Até o momento, também não foram divulgados detalhes sobre os próximos passos da apuração conduzida pela Polícia Civil.
Como começou o caso
O caso teve início em julho do ano passado, quando a Prefeitura de Governador Valadares encerrou o contrato com a Cooperativa de Transporte do Leste (Cptransleste), responsável pelo transporte escolar da cidade desde 2015.
Poucos dias depois, a Alphavia passou a operar as rotas escolares do município. Segundo denúncias encaminhadas posteriormente aos órgãos de controle, motoristas e monitores ligados à antiga cooperativa foram orientados a firmar novos contratos diretamente com a empresa para continuarem trabalhando.
Relatórios técnicos do Tribunal de Contas do Estado de Minas Gerais (TCE-MG) apontam que o serviço começou a funcionar antes da formalização oficial do contrato e sem publicação prévia que justificasse juridicamente a contratação.
Contrato via consórcio entrou na mira
Em setembro, a prefeitura oficializou a contratação por meio do Consórcio Interfederativo de Minas Gerais, utilizado para centralizar o serviço.
Segundo representação apresentada pelo deputado federal Leonardo Monteiro à Polícia Civil, Ministério Público e Tribunal de Contas, o modelo teria sido utilizado para permitir a contratação da empresa sem processo licitatório tradicional.
As denúncias também apontam aumento expressivo nos custos do transporte escolar após a troca da prestadora do serviço.
Tribunal apontou possíveis irregularidades
Os relatórios do TCE-MG identificaram suspeitas de:
– ausência de licitação competitiva;
– deficiência na pesquisa de preços;
– falhas no planejamento técnico;
– pagamentos retroativos;
– indícios de superfaturamento.
Os auditores também questionaram um decreto criado pela prefeitura para permitir pagamentos referentes ao período em que o serviço já estava em funcionamento sem cobertura contratual formal.
Outra suspeita levantada é de que o Ciminas teria atuado apenas como intermediador financeiro, recebendo recursos do município e repassando valores à empresa responsável pelo transporte escolar.
Caso teve impacto político
As denúncias relacionadas ao transporte escolar provocaram desdobramentos políticos em Governador Valadares.

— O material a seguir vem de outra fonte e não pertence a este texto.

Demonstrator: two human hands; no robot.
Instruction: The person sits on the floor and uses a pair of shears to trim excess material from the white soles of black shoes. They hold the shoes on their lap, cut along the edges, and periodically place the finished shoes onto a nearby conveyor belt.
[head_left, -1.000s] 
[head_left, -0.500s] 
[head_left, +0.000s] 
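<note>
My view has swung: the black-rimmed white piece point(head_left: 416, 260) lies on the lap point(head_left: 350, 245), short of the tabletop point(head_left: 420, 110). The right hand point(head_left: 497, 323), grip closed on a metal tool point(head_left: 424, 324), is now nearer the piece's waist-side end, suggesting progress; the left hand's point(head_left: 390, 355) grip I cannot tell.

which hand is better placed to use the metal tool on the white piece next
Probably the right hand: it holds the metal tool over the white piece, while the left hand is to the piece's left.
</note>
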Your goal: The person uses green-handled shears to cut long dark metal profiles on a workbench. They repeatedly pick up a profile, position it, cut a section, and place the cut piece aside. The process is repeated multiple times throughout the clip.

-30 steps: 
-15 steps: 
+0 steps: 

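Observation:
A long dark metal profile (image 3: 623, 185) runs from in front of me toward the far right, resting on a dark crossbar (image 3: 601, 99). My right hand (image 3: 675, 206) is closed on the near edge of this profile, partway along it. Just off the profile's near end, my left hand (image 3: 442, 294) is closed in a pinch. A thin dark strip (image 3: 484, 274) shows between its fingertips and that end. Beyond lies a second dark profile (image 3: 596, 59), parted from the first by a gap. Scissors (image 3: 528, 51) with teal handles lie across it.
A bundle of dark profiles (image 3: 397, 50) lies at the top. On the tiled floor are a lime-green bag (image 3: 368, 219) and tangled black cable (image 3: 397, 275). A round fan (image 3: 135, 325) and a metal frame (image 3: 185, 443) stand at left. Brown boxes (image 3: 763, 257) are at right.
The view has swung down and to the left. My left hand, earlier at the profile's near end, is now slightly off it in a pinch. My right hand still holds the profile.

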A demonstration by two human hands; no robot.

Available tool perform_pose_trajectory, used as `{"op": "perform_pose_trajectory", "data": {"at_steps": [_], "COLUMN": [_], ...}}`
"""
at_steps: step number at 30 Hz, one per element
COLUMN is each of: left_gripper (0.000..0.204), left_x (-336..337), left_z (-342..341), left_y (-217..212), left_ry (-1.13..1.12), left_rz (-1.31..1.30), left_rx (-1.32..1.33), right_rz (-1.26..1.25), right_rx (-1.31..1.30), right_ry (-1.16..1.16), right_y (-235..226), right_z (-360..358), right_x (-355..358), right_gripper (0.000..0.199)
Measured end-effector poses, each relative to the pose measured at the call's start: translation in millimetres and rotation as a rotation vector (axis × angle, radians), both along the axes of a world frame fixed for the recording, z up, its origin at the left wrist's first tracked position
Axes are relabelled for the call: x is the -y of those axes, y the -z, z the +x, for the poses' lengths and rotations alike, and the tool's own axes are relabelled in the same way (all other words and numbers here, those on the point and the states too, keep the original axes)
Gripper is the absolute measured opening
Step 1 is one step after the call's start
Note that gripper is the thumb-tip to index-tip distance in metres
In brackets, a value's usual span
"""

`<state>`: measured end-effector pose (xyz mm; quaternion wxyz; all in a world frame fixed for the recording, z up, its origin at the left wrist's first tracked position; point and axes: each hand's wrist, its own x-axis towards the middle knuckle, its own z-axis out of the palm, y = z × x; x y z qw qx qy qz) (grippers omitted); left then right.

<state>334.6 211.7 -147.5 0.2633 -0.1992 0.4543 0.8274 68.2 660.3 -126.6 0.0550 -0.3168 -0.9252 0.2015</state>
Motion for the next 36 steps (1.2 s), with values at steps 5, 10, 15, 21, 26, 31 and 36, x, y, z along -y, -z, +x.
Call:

Em março deste ano, a Câmara Municipal instaurou uma comissão processante para apurar possíveis infrações político-administrativas atribuídas ao então prefeito Coronel Sandro Lúcio Fonseca.
O processo terminou com a cassação do mandato do ex-prefeito no último dia 14.
Norte de Minas entra no centro da investigação
Com a operação desta terça-feira, Montes Claros passou a integrar diretamente a apuração conduzida pela Polícia Civil, já que a empresa investigada possui ligação com o município do Norte de Minas.
O espaço segue aberto para manifestação dos envolvidos citados na reportagem.